52.  A husband who stays up late to watch Project Runway with me.  Even though he'd probably rather watch a hundred other things, he loves me enough to watch *and* participate:  "I don't know anything about fashion but surely that's ugly?!?"  He is rarely a fish out of water in any context, so when he is, it's just...endearing.
53.  When Will says "hug" and squeezes my neck super-tight with his little arms.  I love being special to him.  It makes me feel like I'm doing something right!
54.  Our next-door neighbors Lynn and Samantha and their daughter Marlee.  They are the *perfect* neighbors.  Celebrating our kids' birthdays, watching fireworks, having play dates together -- they have added so much to our (pretty lonely) lives here in east Tennessee.  Sam and I are having our first ever post-bedtime-for-the-babies movie date night on Thursday and I'm so excited!  Sam, we're getting out of the house!!!
55.  The fact that Lucy resembles both of her grandmothers.  I love looking at her and seeing my mom's eyes, and it blesses Marty so much to see a version of his mama's face and smile again.
56.  Pizza night!
57.  A general cooling-off temperature-wise in our town.  A harbinger of autumn?  (I have a feeling summer isn't quite through with us, though...)
58.  A long weekend coming up with no plans as of yet.  It feels delicious knowing we can fill it up however we want!
59.  A new arrangement of furniture in the house that makes my sweet little condo even cozier than before (didn't think it was possible).  Even though we want to be elsewhere geographically, I will weep buckets when I have to leave this place.
60.  My best friend.  For over 13(?) years, we have rarely been out of daily email contact.  Even if it's just "so busy today, talk tomorrow!" kind of messages, I know I'm always on her radar, and she knows she's always on mine. 

Monday, August 29, 2011

Mommy Challenge #2: Just say "No"

To drugs?  No, but close.  To toxic blogs. 
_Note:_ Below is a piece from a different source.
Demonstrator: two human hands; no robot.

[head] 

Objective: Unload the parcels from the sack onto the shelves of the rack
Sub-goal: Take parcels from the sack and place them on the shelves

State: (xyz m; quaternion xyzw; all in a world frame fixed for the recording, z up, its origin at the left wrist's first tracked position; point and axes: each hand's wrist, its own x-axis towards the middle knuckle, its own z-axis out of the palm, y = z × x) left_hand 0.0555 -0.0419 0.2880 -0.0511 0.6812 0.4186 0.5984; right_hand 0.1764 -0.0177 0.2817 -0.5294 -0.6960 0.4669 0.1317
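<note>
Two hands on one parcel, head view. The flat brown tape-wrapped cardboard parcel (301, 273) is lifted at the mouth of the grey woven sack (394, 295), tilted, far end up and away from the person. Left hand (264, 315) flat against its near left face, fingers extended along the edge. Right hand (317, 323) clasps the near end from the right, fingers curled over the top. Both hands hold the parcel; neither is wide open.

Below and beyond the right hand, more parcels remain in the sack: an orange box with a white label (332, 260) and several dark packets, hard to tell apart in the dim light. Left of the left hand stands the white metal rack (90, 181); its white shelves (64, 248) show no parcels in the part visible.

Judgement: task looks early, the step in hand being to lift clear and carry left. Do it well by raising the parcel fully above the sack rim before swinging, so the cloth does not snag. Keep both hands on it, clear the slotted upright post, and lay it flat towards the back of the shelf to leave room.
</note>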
Lately I've been working out who I am and who I want to be as a mom.  I've also been trying to figure out who I want to be as a blogger.  Interestingly, I've also lately been reading books on how to become a (better) writer, and in these books, the authors suggest that to know what you like to write, you have to know what you like to read.  I think it's no different for bloggers.  So, in addition to assessing those "voices of motherhood" I've been talking about, I've been assessing blogland voices for the same purpose:  to find what resonates with me so I have good examples, ideas to incorporate and wisdom to learn.  And in doing so, to refocus my attention on these things and cut everything else.

Well, let me tell you, it's been nothing but cut-cut-cut.  For several years, I've been following a certain type of blog, the "perfect mommy blogs" I've called them, and I've always had a love-hate relationship with them.  I've loved them because, gosh-by-golly, some people really seem to have pretty lives.  And isn't it nice to look at pretty things?  But I've also hated them because, for crying out loud, does it have to be *all* pretty, *all* the time?  It's funny because even the most perfect of the perfect mommy bloggers always seem to have the token "my life isn't perfect" disclaimer slapped on somewhere, but then they never reveal anything imperfect or non-pretty (dare I say "ugly"?).  And that's just frustrating.

Why?  Here's why.  I've been divorced.  I've been infertile.  I've been broke.  These are not things that I proudly proclaim or wear on a t-shirt, but they are part of me and my history, and close friends can attest that even when I was going through those things, I tried my hardest to learn from them, to find deeper meaning in life beyond a happy marriage, beautiful children, and piles of cash.  And even if I've been blessed with some happy resolutions, I could never, ever pretend as though those things didn't happen or that lots and lots of other people are going through similar things, and that even more people have struggles that I could never imagine.  And I can't pretend as though I'm not dealing with a new set of problems, either.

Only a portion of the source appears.